> **GOAL OF THE EXERCISE**
List all lines in the material below that contain "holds".

> **RECORDS PROVIDED**

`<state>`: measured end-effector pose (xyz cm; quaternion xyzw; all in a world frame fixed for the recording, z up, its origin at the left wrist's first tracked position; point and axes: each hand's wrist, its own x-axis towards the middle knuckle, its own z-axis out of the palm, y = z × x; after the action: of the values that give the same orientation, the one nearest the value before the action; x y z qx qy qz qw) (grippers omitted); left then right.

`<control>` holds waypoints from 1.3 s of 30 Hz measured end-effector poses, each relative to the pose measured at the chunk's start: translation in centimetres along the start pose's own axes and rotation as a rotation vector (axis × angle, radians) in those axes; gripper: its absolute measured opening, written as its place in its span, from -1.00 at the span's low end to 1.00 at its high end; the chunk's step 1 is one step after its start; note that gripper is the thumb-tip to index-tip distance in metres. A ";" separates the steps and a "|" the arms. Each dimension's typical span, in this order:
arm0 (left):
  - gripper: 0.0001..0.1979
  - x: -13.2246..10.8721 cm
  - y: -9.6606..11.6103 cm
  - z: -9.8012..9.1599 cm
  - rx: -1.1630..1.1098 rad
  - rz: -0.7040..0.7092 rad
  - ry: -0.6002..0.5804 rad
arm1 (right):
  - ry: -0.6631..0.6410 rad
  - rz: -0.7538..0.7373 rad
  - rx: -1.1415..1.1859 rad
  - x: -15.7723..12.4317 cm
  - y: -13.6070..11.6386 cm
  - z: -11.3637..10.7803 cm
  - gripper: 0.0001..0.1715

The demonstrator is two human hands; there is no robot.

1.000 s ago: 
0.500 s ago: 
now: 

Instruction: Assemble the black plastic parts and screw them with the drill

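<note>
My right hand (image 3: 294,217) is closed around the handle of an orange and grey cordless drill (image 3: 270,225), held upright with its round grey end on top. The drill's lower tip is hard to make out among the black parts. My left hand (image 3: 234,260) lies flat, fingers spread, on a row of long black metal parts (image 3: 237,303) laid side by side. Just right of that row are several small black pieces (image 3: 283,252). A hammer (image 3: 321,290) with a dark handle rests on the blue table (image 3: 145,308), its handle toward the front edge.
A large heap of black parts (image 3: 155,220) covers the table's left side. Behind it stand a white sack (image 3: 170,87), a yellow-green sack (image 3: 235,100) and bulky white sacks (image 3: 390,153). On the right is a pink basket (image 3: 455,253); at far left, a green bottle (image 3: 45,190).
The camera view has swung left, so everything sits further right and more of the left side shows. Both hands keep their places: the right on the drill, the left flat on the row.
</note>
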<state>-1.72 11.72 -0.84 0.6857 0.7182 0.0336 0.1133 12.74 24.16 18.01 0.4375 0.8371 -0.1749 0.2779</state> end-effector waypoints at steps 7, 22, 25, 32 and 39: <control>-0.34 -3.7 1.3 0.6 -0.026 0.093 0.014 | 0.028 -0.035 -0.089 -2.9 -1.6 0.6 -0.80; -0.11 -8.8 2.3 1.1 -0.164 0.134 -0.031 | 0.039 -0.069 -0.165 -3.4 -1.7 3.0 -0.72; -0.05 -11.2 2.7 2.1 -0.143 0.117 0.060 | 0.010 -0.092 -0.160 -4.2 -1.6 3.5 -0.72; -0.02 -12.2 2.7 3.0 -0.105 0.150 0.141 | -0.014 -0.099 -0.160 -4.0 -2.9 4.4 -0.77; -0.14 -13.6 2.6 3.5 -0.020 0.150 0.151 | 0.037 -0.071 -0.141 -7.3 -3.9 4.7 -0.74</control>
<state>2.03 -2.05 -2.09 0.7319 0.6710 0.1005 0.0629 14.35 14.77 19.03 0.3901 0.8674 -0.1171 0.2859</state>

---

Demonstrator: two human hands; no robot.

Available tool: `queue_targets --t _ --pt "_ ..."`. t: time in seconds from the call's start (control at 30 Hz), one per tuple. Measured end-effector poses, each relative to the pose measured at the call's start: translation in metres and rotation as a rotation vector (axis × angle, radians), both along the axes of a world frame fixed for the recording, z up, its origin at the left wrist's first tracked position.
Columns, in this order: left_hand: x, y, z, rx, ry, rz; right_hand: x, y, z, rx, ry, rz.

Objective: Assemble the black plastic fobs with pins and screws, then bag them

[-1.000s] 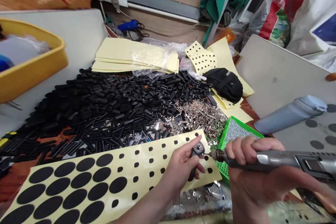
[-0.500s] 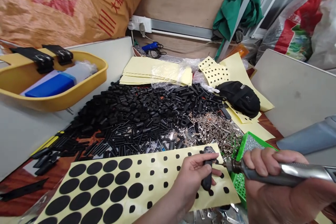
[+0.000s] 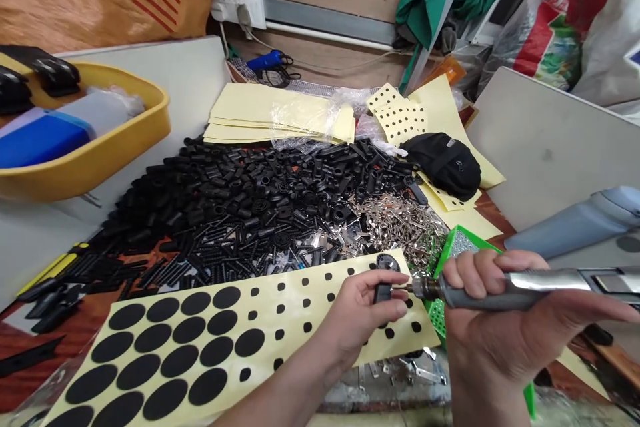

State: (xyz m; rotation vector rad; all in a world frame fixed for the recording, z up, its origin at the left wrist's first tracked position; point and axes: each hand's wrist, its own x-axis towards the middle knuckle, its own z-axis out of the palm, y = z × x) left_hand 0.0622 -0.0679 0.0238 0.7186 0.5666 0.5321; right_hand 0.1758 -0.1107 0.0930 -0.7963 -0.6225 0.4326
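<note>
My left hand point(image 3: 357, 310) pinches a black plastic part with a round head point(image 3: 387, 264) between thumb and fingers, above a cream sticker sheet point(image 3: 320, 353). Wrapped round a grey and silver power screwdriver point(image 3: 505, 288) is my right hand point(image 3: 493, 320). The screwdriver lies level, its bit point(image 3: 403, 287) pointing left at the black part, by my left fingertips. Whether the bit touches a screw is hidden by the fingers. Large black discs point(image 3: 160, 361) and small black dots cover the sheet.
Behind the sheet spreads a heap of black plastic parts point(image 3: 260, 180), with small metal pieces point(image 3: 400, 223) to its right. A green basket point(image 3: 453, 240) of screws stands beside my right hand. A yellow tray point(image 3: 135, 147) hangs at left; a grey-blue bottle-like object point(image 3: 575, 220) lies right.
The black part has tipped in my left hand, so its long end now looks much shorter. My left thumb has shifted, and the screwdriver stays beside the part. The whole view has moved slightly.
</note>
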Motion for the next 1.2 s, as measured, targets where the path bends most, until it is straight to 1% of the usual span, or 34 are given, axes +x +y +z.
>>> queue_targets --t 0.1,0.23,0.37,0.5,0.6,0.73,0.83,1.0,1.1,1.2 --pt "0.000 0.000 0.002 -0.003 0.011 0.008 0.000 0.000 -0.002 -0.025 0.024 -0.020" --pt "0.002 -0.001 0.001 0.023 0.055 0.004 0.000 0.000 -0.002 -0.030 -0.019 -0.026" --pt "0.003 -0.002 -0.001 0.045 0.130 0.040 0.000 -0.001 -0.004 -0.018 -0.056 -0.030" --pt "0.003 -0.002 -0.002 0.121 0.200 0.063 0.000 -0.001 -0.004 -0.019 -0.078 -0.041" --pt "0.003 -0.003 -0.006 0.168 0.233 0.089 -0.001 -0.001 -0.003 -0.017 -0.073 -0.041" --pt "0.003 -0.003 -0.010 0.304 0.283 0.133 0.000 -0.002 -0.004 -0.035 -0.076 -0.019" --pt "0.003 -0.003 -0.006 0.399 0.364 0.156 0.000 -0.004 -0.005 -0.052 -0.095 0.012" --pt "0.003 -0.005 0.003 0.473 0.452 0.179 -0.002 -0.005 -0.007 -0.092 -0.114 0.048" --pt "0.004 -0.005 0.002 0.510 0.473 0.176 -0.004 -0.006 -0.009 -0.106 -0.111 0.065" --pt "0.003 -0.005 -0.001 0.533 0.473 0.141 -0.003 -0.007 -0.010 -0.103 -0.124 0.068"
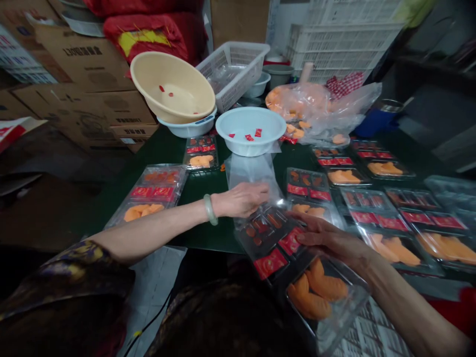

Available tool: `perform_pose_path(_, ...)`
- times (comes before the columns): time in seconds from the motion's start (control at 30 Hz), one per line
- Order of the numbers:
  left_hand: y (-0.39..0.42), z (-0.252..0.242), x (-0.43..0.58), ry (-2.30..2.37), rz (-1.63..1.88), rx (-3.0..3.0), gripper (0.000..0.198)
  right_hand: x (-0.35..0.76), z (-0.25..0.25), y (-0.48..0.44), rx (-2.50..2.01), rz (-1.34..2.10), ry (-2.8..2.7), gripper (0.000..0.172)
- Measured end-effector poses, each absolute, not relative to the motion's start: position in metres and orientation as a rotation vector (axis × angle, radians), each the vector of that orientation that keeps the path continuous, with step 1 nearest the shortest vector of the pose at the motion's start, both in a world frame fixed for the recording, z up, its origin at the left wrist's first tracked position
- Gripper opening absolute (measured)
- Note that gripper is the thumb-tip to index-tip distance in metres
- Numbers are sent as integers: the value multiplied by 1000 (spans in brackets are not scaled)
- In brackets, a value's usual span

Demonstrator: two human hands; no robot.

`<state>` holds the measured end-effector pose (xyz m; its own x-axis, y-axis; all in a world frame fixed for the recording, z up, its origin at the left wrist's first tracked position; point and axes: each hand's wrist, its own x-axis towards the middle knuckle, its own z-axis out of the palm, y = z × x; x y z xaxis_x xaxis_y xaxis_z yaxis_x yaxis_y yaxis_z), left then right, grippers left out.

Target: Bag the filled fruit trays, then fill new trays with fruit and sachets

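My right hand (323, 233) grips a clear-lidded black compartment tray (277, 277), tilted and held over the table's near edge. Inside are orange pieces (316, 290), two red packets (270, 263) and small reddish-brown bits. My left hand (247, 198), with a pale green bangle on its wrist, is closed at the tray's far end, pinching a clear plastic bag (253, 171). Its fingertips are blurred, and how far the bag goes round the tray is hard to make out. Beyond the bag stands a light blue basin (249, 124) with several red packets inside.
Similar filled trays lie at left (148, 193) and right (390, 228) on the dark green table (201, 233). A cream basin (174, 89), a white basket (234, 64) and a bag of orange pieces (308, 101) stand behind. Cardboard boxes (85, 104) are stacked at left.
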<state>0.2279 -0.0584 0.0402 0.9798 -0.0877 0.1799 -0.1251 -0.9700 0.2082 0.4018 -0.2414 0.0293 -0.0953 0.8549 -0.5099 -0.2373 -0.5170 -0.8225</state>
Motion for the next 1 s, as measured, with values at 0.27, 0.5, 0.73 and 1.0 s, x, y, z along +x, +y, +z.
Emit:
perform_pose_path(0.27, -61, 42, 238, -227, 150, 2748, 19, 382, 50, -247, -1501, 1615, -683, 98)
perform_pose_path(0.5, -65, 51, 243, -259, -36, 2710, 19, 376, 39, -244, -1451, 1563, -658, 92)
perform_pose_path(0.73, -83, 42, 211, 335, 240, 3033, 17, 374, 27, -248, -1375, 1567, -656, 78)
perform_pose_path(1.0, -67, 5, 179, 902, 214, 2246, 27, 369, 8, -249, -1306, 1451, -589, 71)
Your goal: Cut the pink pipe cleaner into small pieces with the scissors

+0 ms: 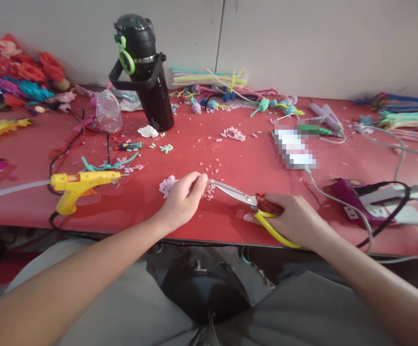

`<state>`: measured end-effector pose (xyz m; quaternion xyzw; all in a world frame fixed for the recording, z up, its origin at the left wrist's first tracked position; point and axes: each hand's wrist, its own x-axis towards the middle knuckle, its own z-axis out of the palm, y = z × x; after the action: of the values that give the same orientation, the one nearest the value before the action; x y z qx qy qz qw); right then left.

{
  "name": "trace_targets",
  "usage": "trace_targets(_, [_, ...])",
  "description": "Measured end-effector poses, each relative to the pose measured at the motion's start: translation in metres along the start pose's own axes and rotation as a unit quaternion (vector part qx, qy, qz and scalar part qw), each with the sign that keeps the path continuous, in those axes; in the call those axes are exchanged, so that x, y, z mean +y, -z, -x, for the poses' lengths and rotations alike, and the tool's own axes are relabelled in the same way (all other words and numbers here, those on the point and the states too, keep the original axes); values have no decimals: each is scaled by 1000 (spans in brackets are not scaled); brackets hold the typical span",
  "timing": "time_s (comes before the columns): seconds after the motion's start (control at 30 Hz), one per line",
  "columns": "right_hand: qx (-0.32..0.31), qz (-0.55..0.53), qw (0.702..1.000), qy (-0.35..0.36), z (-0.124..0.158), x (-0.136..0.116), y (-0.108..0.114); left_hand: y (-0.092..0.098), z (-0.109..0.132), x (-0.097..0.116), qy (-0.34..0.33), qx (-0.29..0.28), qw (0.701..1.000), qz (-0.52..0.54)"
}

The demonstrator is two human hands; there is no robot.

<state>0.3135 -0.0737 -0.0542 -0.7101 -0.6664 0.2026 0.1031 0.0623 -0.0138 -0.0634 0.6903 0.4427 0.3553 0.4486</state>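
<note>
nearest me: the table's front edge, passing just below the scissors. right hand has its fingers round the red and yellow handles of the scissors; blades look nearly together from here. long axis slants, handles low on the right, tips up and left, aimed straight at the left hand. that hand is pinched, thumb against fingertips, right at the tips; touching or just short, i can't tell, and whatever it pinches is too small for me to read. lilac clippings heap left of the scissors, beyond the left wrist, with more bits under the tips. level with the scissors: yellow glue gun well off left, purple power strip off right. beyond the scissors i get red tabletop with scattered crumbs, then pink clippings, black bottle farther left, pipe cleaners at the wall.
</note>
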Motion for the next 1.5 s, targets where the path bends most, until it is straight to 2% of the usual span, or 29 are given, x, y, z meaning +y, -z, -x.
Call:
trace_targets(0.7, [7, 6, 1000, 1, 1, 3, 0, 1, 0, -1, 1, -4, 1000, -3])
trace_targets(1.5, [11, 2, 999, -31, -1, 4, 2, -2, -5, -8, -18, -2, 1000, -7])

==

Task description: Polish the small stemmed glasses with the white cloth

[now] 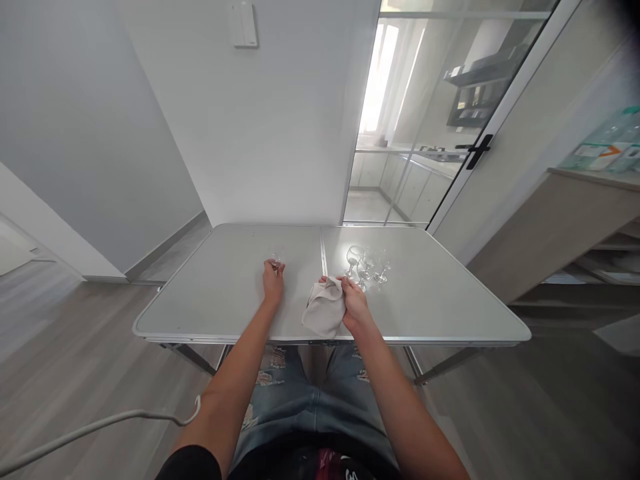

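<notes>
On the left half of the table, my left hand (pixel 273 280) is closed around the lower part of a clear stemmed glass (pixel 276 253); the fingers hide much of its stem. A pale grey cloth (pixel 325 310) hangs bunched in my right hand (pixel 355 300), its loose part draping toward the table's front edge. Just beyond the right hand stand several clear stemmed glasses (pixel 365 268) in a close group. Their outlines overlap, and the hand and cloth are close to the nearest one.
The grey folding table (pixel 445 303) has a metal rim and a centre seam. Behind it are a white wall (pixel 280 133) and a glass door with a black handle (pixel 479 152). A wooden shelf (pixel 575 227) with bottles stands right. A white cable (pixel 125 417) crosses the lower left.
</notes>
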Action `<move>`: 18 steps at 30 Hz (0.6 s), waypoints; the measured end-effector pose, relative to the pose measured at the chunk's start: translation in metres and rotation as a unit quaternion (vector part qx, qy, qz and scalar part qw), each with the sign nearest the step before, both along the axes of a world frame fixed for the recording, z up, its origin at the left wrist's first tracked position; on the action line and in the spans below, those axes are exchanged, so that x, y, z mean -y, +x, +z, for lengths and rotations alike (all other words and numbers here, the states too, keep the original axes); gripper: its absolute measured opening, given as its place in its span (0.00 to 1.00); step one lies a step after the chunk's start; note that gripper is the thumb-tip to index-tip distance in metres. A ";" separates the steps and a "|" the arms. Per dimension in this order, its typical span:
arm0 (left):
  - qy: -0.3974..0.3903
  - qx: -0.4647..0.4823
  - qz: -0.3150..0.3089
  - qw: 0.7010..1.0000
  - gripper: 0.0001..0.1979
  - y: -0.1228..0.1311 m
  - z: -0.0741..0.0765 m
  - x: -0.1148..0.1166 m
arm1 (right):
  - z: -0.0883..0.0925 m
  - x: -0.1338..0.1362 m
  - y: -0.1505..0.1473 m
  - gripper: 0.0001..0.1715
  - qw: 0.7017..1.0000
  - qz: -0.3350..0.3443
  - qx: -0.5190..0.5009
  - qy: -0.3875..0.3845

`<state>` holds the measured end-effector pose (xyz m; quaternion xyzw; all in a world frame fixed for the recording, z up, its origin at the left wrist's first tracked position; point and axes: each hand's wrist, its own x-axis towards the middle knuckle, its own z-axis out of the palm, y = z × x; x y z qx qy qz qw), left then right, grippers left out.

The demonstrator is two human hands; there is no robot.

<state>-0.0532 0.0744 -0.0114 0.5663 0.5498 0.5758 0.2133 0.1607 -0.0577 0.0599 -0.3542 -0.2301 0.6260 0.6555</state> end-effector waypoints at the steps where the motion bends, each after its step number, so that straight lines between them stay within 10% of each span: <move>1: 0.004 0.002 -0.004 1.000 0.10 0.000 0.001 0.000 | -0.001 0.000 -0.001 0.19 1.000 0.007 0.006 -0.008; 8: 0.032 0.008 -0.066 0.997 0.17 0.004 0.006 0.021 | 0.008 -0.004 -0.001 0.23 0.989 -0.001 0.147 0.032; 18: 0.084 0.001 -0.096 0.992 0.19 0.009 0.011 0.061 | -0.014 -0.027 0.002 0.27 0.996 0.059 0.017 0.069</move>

> **EXERCISE RESPONSE**
`<control>` holds waypoints from 1.3 s of 30 Hz measured end-effector poses, each relative to the pose measured at the chunk's start: translation in centimetres along the start pose's own axes and rotation as a rotation vector (axis × angle, radians) in those axes; gripper: its absolute measured opening, written as its place in its span, from -1.00 at the span's low end to 1.00 at its high end; the chunk's step 1 is one step after its start; note that gripper is the thumb-tip to index-tip distance in metres. A ";" separates the steps and a "|" the arms. Each dimension's typical span, in this order:
`<state>` holds the measured end-effector pose (xyz m; its own x-axis, y-axis; all in a world frame fixed for the recording, z up, its origin at the left wrist's first tracked position; point and axes: each hand's wrist, its own x-axis towards the middle knuckle, its own z-axis out of the palm, y = z × x; x y z xaxis_x xaxis_y xaxis_z yaxis_x yaxis_y yaxis_z), left then right, grippers left out.
`<state>` holds the measured end-effector pose (xyz m; quaternion xyzw; all in a world frame fixed for the recording, z up, its origin at the left wrist's first tracked position; point and axes: each hand's wrist, its own x-axis towards the middle knuckle, its own z-axis out of the palm, y = z × x; x y z qx qy qz qw), left then right, grippers left out.

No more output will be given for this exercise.